Verbatim output required. Print the data in full.

+--

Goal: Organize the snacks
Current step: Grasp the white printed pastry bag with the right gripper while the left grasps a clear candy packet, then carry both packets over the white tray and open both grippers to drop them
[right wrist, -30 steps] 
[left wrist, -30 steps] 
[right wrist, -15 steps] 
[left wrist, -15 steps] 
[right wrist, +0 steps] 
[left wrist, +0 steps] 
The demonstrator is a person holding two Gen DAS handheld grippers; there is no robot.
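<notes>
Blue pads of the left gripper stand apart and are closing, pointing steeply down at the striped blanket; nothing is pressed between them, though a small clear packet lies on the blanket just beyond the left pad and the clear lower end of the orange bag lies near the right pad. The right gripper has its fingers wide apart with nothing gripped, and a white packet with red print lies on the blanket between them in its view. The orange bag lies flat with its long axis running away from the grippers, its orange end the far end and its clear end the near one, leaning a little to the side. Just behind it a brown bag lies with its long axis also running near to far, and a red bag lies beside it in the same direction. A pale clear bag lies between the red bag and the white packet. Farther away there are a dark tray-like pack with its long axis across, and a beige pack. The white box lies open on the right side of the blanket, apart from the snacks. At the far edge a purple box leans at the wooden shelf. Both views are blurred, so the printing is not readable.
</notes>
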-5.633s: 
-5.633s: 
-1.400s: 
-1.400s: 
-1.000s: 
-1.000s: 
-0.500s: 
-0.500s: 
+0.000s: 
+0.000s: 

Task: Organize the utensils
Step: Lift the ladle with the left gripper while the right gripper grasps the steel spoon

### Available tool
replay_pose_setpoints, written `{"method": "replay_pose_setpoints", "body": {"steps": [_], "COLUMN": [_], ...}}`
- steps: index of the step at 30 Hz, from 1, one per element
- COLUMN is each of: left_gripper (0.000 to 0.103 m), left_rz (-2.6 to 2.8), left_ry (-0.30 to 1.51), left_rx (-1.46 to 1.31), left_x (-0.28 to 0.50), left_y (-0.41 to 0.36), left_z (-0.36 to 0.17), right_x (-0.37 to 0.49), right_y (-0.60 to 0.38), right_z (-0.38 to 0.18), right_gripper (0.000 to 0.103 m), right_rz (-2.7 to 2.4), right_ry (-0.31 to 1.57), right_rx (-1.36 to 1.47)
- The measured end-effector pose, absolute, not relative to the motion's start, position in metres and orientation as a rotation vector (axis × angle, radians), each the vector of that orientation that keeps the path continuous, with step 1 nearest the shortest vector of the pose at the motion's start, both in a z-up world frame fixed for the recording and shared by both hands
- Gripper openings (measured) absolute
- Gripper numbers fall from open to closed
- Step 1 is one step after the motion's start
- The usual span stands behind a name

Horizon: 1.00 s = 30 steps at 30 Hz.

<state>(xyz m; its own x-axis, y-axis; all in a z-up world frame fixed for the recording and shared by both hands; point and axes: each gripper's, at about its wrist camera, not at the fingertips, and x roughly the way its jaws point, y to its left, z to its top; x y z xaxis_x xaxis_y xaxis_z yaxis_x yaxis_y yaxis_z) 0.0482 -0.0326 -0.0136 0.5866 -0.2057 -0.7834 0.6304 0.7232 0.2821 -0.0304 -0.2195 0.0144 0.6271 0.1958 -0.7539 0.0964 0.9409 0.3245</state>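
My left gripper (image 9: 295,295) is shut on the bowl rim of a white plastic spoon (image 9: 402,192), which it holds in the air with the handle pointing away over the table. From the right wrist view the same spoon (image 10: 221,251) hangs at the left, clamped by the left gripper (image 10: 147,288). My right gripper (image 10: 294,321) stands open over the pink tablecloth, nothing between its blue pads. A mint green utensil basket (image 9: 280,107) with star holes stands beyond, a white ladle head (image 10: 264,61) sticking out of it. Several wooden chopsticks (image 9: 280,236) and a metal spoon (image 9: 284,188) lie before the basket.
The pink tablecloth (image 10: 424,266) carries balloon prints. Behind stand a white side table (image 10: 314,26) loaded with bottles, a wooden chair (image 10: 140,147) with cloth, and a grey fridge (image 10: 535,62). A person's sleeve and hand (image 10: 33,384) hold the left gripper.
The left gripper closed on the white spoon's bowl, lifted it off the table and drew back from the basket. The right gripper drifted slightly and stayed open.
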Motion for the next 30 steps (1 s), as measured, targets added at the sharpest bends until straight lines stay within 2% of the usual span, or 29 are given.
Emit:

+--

» TASK OUTPUT
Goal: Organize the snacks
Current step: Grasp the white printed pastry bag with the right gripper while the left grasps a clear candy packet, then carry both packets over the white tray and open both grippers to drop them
[right wrist, -30 steps] 
[left wrist, -30 steps] 
[right wrist, -15 steps] 
[left wrist, -15 steps] 
[right wrist, +0 steps] 
[left wrist, +0 steps] 
The demonstrator is a person holding two Gen DAS handheld grippers; there is no robot.
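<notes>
Blue pads of the left gripper stand apart and are closing, pointing steeply down at the striped blanket; nothing is pressed between them, though a small clear packet lies on the blanket just beyond the left pad and the clear lower end of the orange bag lies near the right pad. The right gripper has its fingers wide apart with nothing gripped, and a white packet with red print lies on the blanket between them in its view. The orange bag lies flat with its long axis running away from the grippers, its orange end the far end and its clear end the near one, leaning a little to the side. Just behind it a brown bag lies with its long axis also running near to far, and a red bag lies beside it in the same direction. A pale clear bag lies between the red bag and the white packet. Farther away there are a dark tray-like pack with its long axis across, and a beige pack. The white box lies open on the right side of the blanket, apart from the snacks. At the far edge a purple box leans at the wooden shelf. Both views are blurred, so the printing is not readable.
</notes>
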-5.633s: 
-5.633s: 
-1.400s: 
-1.400s: 
-1.000s: 
-1.000s: 
-0.500s: 
-0.500s: 
+0.000s: 
+0.000s: 

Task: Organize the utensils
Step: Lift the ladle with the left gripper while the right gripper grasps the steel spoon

### Available tool
replay_pose_setpoints, written `{"method": "replay_pose_setpoints", "body": {"steps": [_], "COLUMN": [_], ...}}`
- steps: index of the step at 30 Hz, from 1, one per element
- COLUMN is each of: left_gripper (0.000 to 0.103 m), left_rz (-2.6 to 2.8), left_ry (-0.30 to 1.51), left_rx (-1.46 to 1.31), left_x (-0.28 to 0.50), left_y (-0.41 to 0.36), left_z (-0.36 to 0.17), right_x (-0.37 to 0.49), right_y (-0.60 to 0.38), right_z (-0.38 to 0.18), right_gripper (0.000 to 0.103 m), right_rz (-2.7 to 2.4), right_ry (-0.31 to 1.57), right_rx (-1.36 to 1.47)
- The measured end-effector pose, absolute, not relative to the motion's start, position in metres and orientation as a rotation vector (axis × angle, radians), each the vector of that orientation that keeps the path continuous, with step 1 nearest the shortest vector of the pose at the motion's start, both in a z-up world frame fixed for the recording and shared by both hands
- Gripper openings (measured) absolute
- Gripper numbers fall from open to closed
- Step 1 is one step after the motion's start
- The usual span stands behind a name

Horizon: 1.00 s = 30 steps at 30 Hz.

<state>(xyz m; its own x-axis, y-axis; all in a z-up world frame fixed for the recording and shared by both hands; point and axes: each gripper's, at about its wrist camera, not at the fingertips, and x roughly the way its jaws point, y to its left, z to its top; x y z xaxis_x xaxis_y xaxis_z yaxis_x yaxis_y yaxis_z) 0.0482 -0.0326 -0.0136 0.5866 -0.2057 -0.7834 0.6304 0.7232 0.2821 -0.0304 -0.2195 0.0144 0.6271 0.1958 -0.7539 0.0964 0.9409 0.3245</state>
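My left gripper (image 9: 295,295) is shut on the bowl rim of a white plastic spoon (image 9: 402,192), which it holds in the air with the handle pointing away over the table. From the right wrist view the same spoon (image 10: 221,251) hangs at the left, clamped by the left gripper (image 10: 147,288). My right gripper (image 10: 294,321) stands open over the pink tablecloth, nothing between its blue pads. A mint green utensil basket (image 9: 280,107) with star holes stands beyond, a white ladle head (image 10: 264,61) sticking out of it. Several wooden chopsticks (image 9: 280,236) and a metal spoon (image 9: 284,188) lie before the basket.
The pink tablecloth (image 10: 424,266) carries balloon prints. Behind stand a white side table (image 10: 314,26) loaded with bottles, a wooden chair (image 10: 140,147) with cloth, and a grey fridge (image 10: 535,62). A person's sleeve and hand (image 10: 33,384) hold the left gripper.
The left gripper closed on the white spoon's bowl, lifted it off the table and drew back from the basket. The right gripper drifted slightly and stayed open.
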Motion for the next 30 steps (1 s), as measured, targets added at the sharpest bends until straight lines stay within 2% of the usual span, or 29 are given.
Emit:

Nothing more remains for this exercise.